It’s rare that we here at The Library of Antiquity get a twofer. But today’s NYT Magazine’s feature story is on money, and guess who’s the original minter?
Unfortunately, the NYT seems to have fired its fact-checker:
When Caesar Augustus minted the denarius coin, around 15 A.D., he did so with a decree that it be made almost entirely of silver. But over the coming decades, as the financial health of the Roman Empire declined — largely because of its increasingly independent army, which demanded ever more money to subdue the rebellious provinces — the emperors began, slowly at first, mixing in copper to stretch the silver further. By 280 A.D., a denarius was 98 percent copper, with a thin silver wash on the surface. The implication was clear to every Roman: Here, in their hands, was a physical manifestation of the empire’s deepening desperation. Whatever proclamations the emperor might make, the coin told the truth.
The lesson, perhaps, is that money shapes — and is shaped by — the society at large.
Last I checked, Augustus died in 14, so it would have been hard for him to mint anything. Also, Augustus? The first denarius??? That’s like saying that Abraham Lincoln invented the penny because his picture is on it.

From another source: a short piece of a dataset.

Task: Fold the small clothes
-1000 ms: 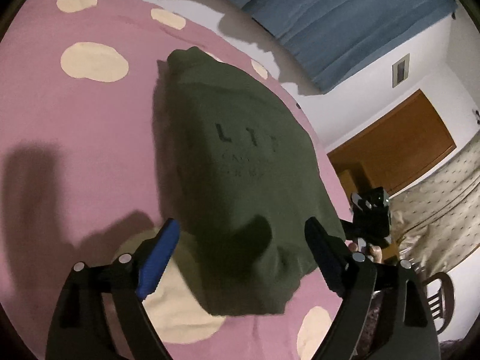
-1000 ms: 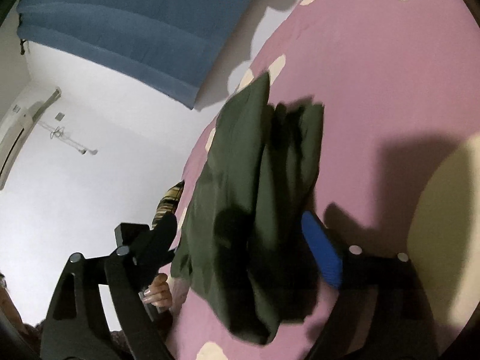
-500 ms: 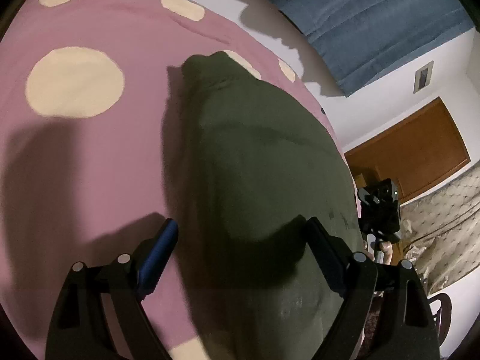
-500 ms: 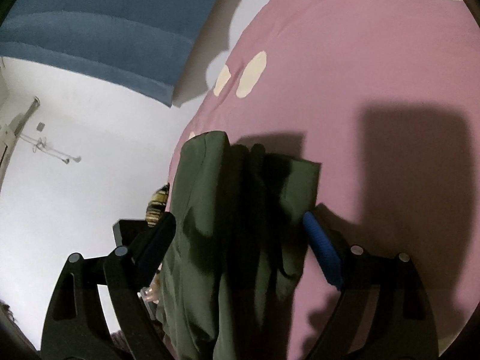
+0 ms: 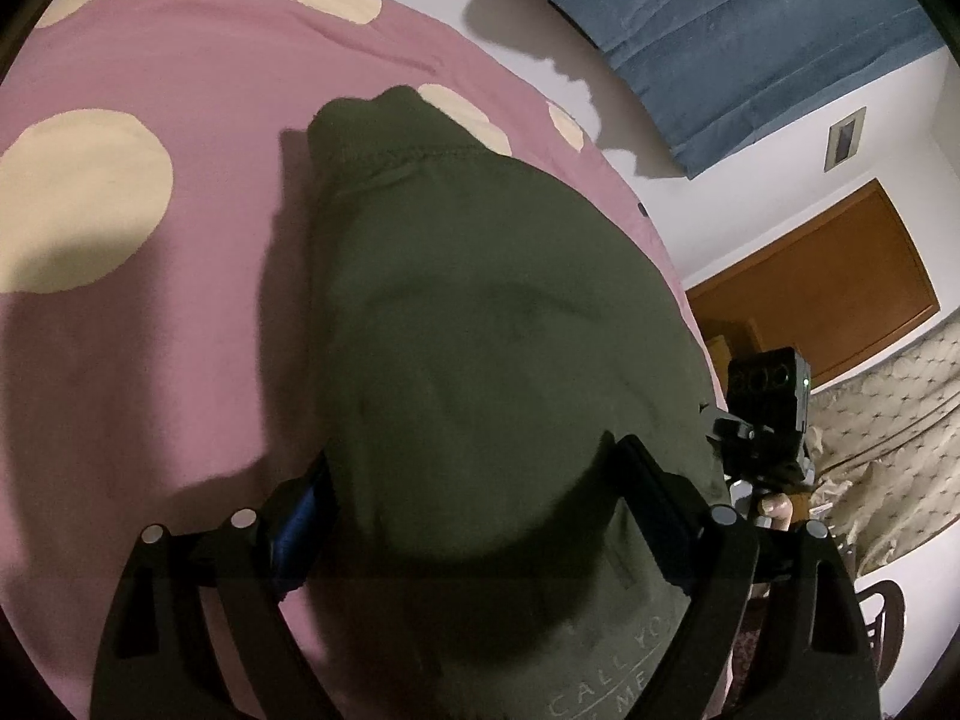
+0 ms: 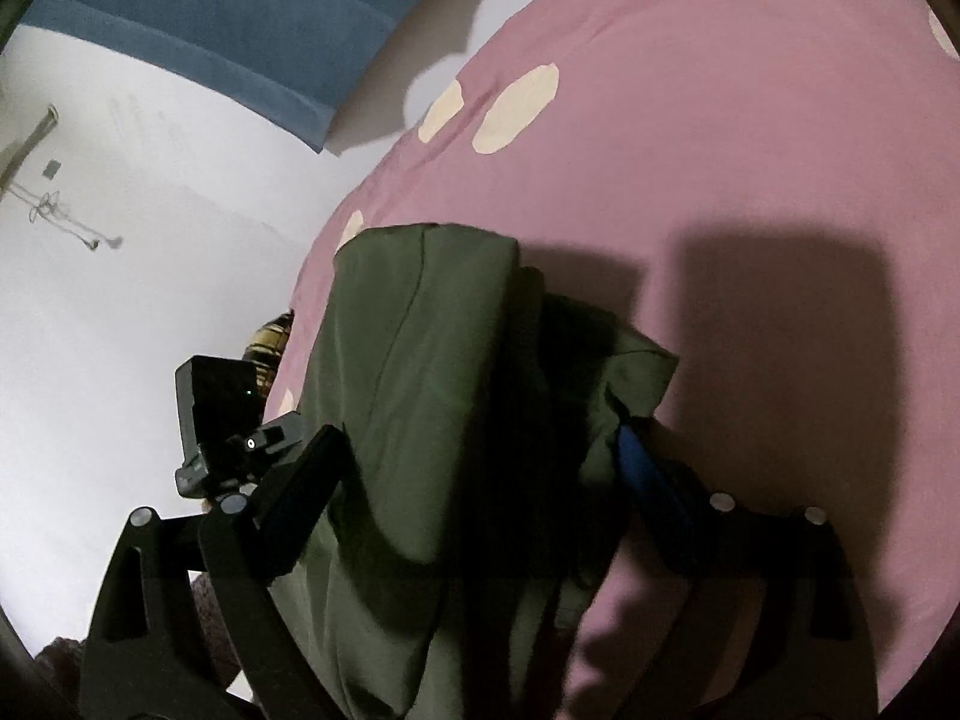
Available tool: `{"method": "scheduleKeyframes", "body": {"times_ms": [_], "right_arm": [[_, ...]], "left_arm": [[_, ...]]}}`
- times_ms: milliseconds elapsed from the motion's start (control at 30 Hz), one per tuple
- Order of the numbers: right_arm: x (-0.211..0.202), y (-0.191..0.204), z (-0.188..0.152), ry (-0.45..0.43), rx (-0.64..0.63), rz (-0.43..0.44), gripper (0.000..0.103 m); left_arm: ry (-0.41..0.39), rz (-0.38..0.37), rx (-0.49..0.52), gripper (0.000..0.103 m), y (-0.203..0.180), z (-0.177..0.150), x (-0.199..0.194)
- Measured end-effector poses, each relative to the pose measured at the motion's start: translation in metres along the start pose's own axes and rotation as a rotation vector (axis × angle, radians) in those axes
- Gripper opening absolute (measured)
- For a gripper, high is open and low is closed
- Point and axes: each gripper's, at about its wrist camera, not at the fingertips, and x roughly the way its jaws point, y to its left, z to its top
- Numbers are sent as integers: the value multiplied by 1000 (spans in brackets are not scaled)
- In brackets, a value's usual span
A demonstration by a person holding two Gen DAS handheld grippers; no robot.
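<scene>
Between the widely spread fingers of the left claw a dark green shirt is seen, folded into a long bundle on a pink bedcover with cream dots. The cloth is not seen to be pinched by the pads, though the blue pad is just beside its edge. Pale lettering is printed on the part nearest the claw. Beyond the fingertips the bundle runs away to a rounded, stitched end. To the right of this claw, the other claw is seen at the bed's edge.

The right claw is opening, its fingers set on either side of the same shirt; no squeezing of the layered folds can be seen. Further off, a white wall and a blue curtain are shown.
</scene>
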Motion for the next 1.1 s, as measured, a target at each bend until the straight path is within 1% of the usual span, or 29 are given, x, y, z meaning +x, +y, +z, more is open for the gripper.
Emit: {"method": "scheduleKeyframes", "body": {"times_ms": [33,133,200,267,400,467,533,600,667,700,767,800,833,867,900,967,1033,1100], "right_arm": [[-3,0,2,-12,4,-11,90],[-14,-8,6,-67,19,-75,90],[-12,-17,5,-61,61,-75,90],[-10,-19,7,-63,67,-68,91],[-2,-17,9,-18,66,-7,92],[2,-14,6,30,51,33,91],[5,-6,-3,83,10,52,89],[6,0,-12,113,-25,53,84],[3,-1,-15,102,-12,62,70],[2,-3,-17,91,8,81,66],[2,-3,-20,76,16,95,51],[-1,-2,-23,60,19,105,48],[-3,0,-25,46,22,119,41],[-6,4,-27,29,15,130,38],[-7,7,-28,19,7,133,33],[-13,24,-32,-16,-35,140,29],[-14,33,-32,-33,-46,152,29],[-9,38,-29,-41,-37,176,29]], "left_arm": [[6,-9,-13,87,2,-1,-1],[10,0,-5,88,1,1,1],[12,-4,-5,88,3,1,1],[18,-11,-15,89,7,1,2],[23,-6,-11,89,7,0,0],[24,-9,-12,89,7,0,-1],[25,-9,-10,89,5,4,2],[28,-6,-6,89,5,4,4],[23,-3,5,87,4,5,4],[21,3,13,87,1,7,6],[13,20,39,78,-3,7,5],[9,30,53,75,-6,8,6],[2,46,76,71,-9,7,4],[-6,55,89,67,-11,6,2],[-9,57,89,65,-12,7,0],[-9,47,60,57,-10,11,-6],[-3,35,24,55,-7,17,-13],[-27,54,27,54,-7,27,-25]]}}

We can ignore the remarks about debasement of coinage, since I think that’s at least still taught in textbooks (although Jairus Benaji has some interesting thoughts on this matter). But the grim reactions of the Romans is a different story. How is the change from silver to a mixture of silver and copper anything other than an ancient version of quantitative easing? If the author is trying to prove that the Romans! They’re just like us!, he’s doing a good job.

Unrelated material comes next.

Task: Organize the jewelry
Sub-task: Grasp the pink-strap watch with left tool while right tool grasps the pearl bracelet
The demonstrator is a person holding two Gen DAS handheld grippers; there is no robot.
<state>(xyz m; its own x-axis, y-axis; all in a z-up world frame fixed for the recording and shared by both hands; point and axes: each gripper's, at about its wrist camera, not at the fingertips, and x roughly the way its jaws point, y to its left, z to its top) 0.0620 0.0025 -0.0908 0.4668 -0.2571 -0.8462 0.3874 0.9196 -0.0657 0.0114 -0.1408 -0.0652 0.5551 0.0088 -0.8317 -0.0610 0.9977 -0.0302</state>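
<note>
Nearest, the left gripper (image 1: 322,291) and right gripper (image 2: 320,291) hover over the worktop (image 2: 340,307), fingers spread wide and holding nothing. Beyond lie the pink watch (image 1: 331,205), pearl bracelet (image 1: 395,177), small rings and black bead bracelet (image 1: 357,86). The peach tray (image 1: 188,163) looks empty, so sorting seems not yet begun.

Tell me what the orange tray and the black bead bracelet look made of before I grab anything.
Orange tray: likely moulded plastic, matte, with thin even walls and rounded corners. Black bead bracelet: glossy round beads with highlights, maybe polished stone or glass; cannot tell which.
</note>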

That’s not quite what he seems to want to prove, though. In fact, he seems to think exactly the opposite:
And the last century has seen far more transformation in money than any other to date. A hundred years ago, paper money was still just a reference document, the real value hidden away in a vault full of gold. But with the rise of information technology, money has increasingly become an abstraction. We’ve created A.T.M. and debit and credit cards, electronic transfers and 401(k) accounts. Since 1980, computers and deregulation have allowed Wall Street firms to experiment exuberantly with new securities that blur the line between finance and gambling. By the early 2000s, banks were selling securitized mortgage-backed assets as “money-good,” and it was largely this mistaking of junk for cash that brought about the financial crisis of 2008.
Hmm. So, I admit my understanding of modern finance isn’t the greatest (although at this point, neither is Wall Street’s?), but how is this different from a Hellenistic king trading off his properties to one of his ‘friends’ in exchange for a service? (Besides being faster, that is.) Certainly it sounds pretty similar to the ‘speculation’ that ruined the families in 90% of Victorian novels (Nicholas Nickleby, anyone?). Not the same, but also not as different as I think the NYT Mag thinks. Or wants to make us think.
I do understand that a newspaper needs a hook, and a historical survey makes novelty sound impressive. But really, guys. If it’s ‘fit to print’, it should at least be accurate.